Would we make a huge simulation? If we made a huge simulation we would probably have to have very strong opinions about which of those components was important in order to sort of make up for the properties we didn’t measure. I think the good news is that maybe we don’t need to do it exactly that way. So I’ll point out that the brain that each of us walks around with today is not the same as the one we were born with. It’s not the one we had 25, five or even one year ago; yet we have this illusion of identity continuity. We feel like we’re at some level, a continuous extension of the person we were when we were born, five years ago and certainly yesterday; and so I think that suggests that there’s a path to uploading a brain in which we introduced some kind of a system that interacts with and mirrors our brains during life.
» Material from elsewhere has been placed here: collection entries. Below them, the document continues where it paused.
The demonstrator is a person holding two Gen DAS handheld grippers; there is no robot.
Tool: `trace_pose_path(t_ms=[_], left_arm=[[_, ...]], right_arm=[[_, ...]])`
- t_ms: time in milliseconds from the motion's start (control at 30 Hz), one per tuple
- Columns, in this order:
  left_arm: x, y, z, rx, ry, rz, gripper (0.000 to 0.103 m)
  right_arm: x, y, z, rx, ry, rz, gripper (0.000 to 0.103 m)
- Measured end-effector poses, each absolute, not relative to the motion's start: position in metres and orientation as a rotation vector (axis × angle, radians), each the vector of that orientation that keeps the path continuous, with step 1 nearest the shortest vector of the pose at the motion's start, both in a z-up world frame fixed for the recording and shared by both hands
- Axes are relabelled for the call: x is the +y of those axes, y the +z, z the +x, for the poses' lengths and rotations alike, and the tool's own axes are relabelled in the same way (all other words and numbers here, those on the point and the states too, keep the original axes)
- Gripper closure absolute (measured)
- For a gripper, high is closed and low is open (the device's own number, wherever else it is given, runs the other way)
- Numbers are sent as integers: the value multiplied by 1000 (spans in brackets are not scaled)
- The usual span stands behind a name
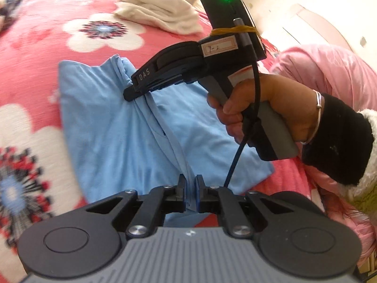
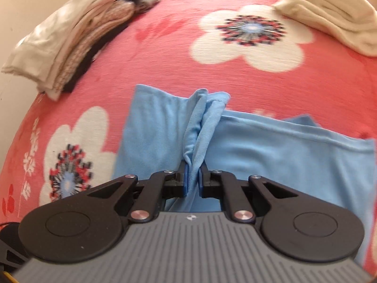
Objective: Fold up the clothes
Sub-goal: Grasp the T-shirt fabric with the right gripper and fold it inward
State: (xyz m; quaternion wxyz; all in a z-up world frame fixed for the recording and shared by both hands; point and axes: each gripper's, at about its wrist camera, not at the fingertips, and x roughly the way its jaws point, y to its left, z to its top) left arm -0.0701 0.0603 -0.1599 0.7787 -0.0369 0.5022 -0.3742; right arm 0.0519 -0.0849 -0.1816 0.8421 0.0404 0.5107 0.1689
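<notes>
Blue T-shirt (image 1: 113, 127) lies on a red floral bedspread (image 1: 35, 54), pinched at 2 spots. Left gripper (image 1: 190, 189) is clamped on a raised ridge of its fabric near one edge. Right gripper (image 2: 193, 174), held in the person's right hand (image 1: 259, 108), is clamped on a bunched fold at another edge. Folded cream garment (image 2: 329, 16) sits well apart, and a stack of folded clothes (image 2: 59, 47) lies near the bed's edge.
</notes>
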Motion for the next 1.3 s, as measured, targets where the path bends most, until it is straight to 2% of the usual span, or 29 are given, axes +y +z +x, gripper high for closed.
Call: trace_pose_path(t_ms=[500, 1167, 1200, 1267, 1300], left_arm=[[-84, -173, -60, 1142, -951, 5, 95], [-162, -207, -59, 1195, -1000, 87, 95], [-164, -211, -59, 1209, -995, 94, 93], [-168, -220, -60, 1244, -983, 87, 77], [-169, -223, -61, 1258, -973, 81, 73]], right_arm=[[-223, -190, 45, 1021, 320, 172, 97], [-291, -204, 31, 988, 319, 185, 97], [-291, -206, 31, 987, 320, 178, 97], [-290, -210, 31, 985, 322, 157, 96], [-289, -211, 30, 982, 321, 149, 95]])
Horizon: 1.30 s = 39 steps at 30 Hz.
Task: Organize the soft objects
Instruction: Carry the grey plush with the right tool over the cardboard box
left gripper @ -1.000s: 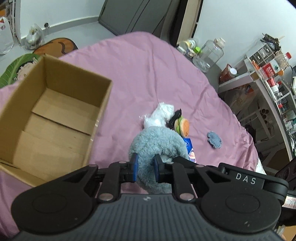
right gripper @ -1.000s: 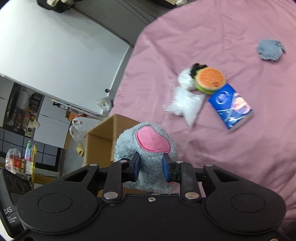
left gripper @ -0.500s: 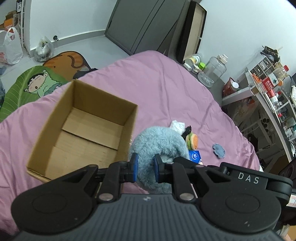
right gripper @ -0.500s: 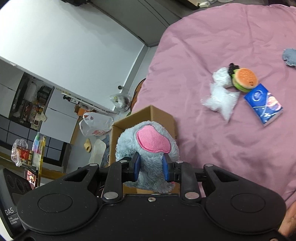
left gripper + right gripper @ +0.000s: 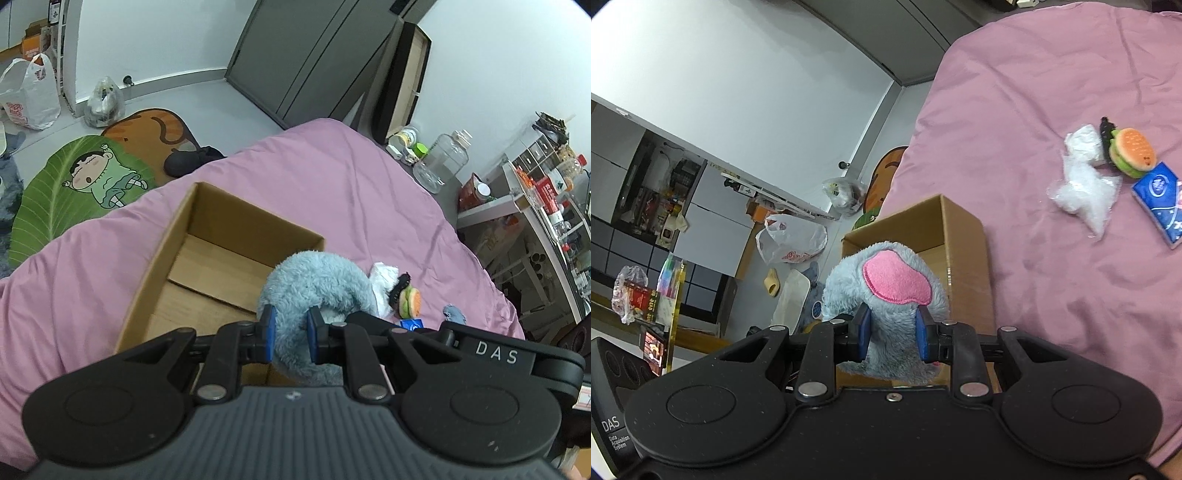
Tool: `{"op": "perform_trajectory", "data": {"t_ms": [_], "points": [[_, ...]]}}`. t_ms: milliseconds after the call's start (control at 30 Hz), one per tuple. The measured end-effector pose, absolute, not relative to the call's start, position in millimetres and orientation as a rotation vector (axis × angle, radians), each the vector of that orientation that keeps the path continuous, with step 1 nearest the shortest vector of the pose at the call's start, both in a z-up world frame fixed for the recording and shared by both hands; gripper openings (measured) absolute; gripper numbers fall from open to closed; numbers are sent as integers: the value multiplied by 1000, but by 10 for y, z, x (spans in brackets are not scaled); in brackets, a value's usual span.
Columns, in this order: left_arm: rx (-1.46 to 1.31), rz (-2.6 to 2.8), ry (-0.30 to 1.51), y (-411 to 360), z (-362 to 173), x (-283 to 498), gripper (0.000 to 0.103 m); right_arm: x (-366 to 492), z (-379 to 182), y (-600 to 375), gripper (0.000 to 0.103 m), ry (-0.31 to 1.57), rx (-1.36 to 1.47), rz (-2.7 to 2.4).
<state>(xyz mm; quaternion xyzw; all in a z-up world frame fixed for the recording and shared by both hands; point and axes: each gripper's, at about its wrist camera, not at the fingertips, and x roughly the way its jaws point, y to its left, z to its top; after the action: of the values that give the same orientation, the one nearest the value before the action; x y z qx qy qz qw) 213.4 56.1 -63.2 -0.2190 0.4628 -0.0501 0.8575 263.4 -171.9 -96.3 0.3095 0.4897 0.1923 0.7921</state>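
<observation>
A grey-blue plush toy (image 5: 317, 284) with a pink patch (image 5: 895, 282) hangs between both grippers. My left gripper (image 5: 290, 334) is shut on a furry limb of it, and my right gripper (image 5: 892, 334) is shut on the part below the pink patch. Right behind the toy an open, empty cardboard box (image 5: 207, 273) stands on the pink bedspread (image 5: 332, 184); in the right wrist view the cardboard box (image 5: 964, 251) shows just past the toy. Further off lie a plush burger (image 5: 1132, 153), a white plastic bag (image 5: 1084, 184), a blue packet (image 5: 1161, 201) and a small grey-blue pad (image 5: 454, 315).
The bed's edge drops to a floor with a green leaf mat (image 5: 74, 188), an orange mat (image 5: 155, 127) and plastic bags (image 5: 27, 96). Shelves with bottles and jars (image 5: 546, 195) stand on the far side of the bed, and a dark wardrobe (image 5: 314, 55) lines the back wall.
Both grippers have carried the plush toy away from the burger and bag, up and toward the box. The box now sits directly behind the toy, and more floor shows.
</observation>
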Motion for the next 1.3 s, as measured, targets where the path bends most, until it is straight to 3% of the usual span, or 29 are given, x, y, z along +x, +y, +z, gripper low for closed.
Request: {"op": "perform_trajectory", "data": {"t_ms": [967,1300], "points": [[-459,-73,1042,1158,-1147,2831,17,3176,-1376,-1026,25,1126,651,323],[-468,-52,1076,1185,-1217,2944,22,3264,-1510,-1013,36,1160,691,291]]}}
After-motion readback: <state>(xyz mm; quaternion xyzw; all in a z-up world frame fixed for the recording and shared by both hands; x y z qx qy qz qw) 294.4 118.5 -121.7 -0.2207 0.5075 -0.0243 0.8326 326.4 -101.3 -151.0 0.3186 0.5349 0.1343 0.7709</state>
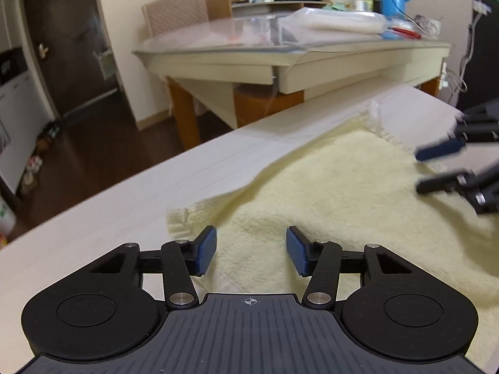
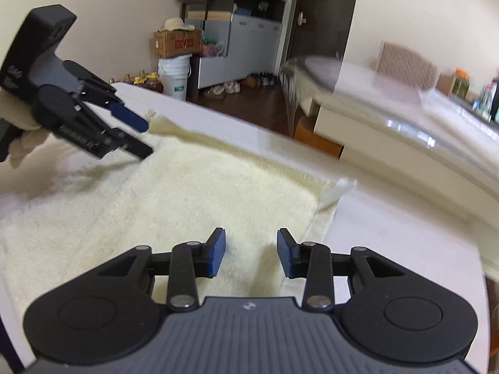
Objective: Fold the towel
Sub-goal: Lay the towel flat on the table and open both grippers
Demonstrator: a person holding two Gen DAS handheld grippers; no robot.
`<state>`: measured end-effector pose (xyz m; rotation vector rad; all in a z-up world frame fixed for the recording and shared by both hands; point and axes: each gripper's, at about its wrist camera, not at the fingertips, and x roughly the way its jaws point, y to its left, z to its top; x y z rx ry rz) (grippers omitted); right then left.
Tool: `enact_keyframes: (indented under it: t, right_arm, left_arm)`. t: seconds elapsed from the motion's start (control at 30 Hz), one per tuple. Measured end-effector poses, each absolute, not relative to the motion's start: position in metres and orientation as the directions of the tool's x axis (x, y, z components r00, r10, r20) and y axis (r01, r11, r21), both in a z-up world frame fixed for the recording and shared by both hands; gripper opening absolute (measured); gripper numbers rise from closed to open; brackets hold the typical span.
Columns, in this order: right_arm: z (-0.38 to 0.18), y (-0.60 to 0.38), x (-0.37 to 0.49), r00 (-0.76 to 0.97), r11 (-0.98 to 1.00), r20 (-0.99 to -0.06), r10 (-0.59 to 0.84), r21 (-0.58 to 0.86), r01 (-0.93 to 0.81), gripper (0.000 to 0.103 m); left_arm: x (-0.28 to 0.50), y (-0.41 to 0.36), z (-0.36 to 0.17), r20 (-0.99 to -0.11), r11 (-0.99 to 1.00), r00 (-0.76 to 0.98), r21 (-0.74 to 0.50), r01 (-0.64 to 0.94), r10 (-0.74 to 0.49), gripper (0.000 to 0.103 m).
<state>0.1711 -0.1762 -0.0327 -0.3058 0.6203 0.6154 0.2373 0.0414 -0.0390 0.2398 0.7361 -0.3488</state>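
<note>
fingers: left gripper (image 1: 251, 251) and right gripper (image 2: 251, 252) both part open, holding nothing | over cream towel (image 1: 327, 193) on white table (image 1: 93, 218) | writing: none legible

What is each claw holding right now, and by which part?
Nothing. The left claw and right claw both stand open above the cream towel, pads clear of the cloth, with no edge or corner pinched.
</note>
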Motion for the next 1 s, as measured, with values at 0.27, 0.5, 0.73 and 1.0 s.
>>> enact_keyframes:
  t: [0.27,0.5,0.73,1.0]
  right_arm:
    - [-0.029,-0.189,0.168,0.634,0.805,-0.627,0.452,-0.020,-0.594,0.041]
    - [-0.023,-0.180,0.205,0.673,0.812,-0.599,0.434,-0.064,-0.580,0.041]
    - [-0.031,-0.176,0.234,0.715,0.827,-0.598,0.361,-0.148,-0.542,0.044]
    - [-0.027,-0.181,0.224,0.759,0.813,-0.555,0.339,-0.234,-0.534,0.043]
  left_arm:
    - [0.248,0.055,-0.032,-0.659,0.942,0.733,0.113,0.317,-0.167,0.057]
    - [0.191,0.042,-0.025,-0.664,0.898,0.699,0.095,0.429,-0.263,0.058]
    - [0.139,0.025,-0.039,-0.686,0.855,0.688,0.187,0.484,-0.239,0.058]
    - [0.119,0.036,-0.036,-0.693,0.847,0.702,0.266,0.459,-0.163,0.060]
Such a system would have the potential to sort of represent the substrate for permanent uploading of our minds into potentially, a very different kind of a system. I’ll say that I think we have little hope of uploading a brain if we don’t understand many of the fundamental principles of brain function. I would say that we know a great deal about individual neurons and synapses and we have very little understanding of how they work together to produce thoughts, feelings, identity, memories and consciousness. What we need to do is understand simple circuits; I like to sort of put a historical perspective on this and just remind people that the first person I think, to really study circuits in the way that many of us are trying to do these days and tease apart the circuit was Descartes, who proposed a circuit by which a person withdraws his foot from a fire; a reflex, if you like.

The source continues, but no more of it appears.